Forestry Coroner Tom Pawlowksi conducted the inquest while the jury directed 17 safety-oriented recommendations to the Ministry of Forests, B.C. Forest Safety Council, WorkSafe B.C., and ICBC. The recommendations appear to address testimony at the inquest which revealed unregulated forestry roads, unenforced speed limits and an absence of radio use.

The jury’s eight recommendations to the Ministry of Forests were aimed at embedding safety procedures into how the Ministry does business, rather than putting the onus on the contractors and operators out in the forests.

"We recommend that adequate resources be dedicated to compliance and enforcement to ensure that adequate level of change, including road-safety focused enforcement, is carried out on forest roads," the jury stated.
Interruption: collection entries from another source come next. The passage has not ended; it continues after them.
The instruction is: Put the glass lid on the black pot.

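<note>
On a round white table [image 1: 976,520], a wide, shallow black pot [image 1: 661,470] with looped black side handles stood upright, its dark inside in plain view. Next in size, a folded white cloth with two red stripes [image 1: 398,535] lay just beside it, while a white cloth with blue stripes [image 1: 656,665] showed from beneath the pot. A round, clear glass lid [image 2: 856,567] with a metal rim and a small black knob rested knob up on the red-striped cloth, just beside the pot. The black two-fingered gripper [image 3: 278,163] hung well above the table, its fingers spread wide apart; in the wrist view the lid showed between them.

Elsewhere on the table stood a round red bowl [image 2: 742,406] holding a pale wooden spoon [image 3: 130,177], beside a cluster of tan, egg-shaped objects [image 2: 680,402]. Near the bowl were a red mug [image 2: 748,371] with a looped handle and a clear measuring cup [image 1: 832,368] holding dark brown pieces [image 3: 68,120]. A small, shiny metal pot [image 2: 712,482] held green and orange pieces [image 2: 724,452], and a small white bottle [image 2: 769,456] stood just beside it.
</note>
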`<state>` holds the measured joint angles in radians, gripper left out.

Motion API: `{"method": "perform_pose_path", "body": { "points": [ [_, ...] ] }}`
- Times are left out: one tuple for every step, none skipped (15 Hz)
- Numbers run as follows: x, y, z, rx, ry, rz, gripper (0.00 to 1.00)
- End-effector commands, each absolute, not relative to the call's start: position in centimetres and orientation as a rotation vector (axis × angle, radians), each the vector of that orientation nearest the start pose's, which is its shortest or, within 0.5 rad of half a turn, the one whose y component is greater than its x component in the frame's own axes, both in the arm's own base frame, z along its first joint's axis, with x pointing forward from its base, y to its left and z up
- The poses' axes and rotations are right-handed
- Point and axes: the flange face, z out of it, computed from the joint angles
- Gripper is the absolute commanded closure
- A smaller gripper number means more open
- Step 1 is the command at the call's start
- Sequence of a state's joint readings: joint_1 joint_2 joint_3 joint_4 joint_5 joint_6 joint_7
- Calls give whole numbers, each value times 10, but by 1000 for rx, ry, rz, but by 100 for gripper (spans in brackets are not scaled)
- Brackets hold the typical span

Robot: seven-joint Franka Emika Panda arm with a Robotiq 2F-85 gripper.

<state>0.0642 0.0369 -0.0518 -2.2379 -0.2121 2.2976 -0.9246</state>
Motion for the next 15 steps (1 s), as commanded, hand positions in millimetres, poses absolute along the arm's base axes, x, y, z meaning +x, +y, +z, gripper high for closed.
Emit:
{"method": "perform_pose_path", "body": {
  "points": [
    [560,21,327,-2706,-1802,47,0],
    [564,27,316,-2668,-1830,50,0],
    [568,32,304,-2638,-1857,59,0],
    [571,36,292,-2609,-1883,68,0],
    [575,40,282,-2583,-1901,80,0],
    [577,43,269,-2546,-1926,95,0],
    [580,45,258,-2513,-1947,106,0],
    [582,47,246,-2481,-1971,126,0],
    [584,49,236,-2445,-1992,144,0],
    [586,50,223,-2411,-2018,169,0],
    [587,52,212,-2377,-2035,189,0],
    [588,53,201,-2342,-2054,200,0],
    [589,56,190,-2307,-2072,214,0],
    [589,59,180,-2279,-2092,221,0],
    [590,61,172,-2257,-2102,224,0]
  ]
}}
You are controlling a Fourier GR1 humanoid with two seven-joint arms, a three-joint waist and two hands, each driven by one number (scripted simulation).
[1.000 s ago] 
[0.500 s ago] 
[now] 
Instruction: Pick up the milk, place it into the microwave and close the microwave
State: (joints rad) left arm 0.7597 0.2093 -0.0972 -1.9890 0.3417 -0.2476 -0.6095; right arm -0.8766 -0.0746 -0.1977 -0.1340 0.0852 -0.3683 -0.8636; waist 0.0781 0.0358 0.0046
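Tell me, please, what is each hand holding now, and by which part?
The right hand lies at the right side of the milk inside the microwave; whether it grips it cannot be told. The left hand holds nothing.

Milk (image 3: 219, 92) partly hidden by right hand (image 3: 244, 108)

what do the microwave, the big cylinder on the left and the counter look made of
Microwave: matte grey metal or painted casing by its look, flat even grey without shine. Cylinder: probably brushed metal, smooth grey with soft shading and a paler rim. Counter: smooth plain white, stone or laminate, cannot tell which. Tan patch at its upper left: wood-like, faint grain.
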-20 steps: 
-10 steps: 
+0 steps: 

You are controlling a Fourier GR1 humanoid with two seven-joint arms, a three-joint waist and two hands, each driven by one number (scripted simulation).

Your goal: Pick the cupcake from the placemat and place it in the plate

Puchmayr attended the first week of the inquest and Simpson was at the Prince George Courthouse when the jury returned with its non-binding recommendations. The two NDP MLAs say they are convinced that when the Auditor-General releases his report on forest safety later this summer that document will provide further confirmation that it is the lack of regulations that’s creating safety hazards within the industry.

This is the second inquest since 2005 that has pointed to deregulation as a major factor in creating unsafe conditions in the forests. Ted Gramlich, 53 a Crofton faller, was crushed by a tree west of Nanoose Bay. The inquest made 23 recommendations to government - 9 of which had regulatory and legislative repercussions.

Since 2005, 37 forest workers have been killed in the woods, a number of whom were involved in log hauling.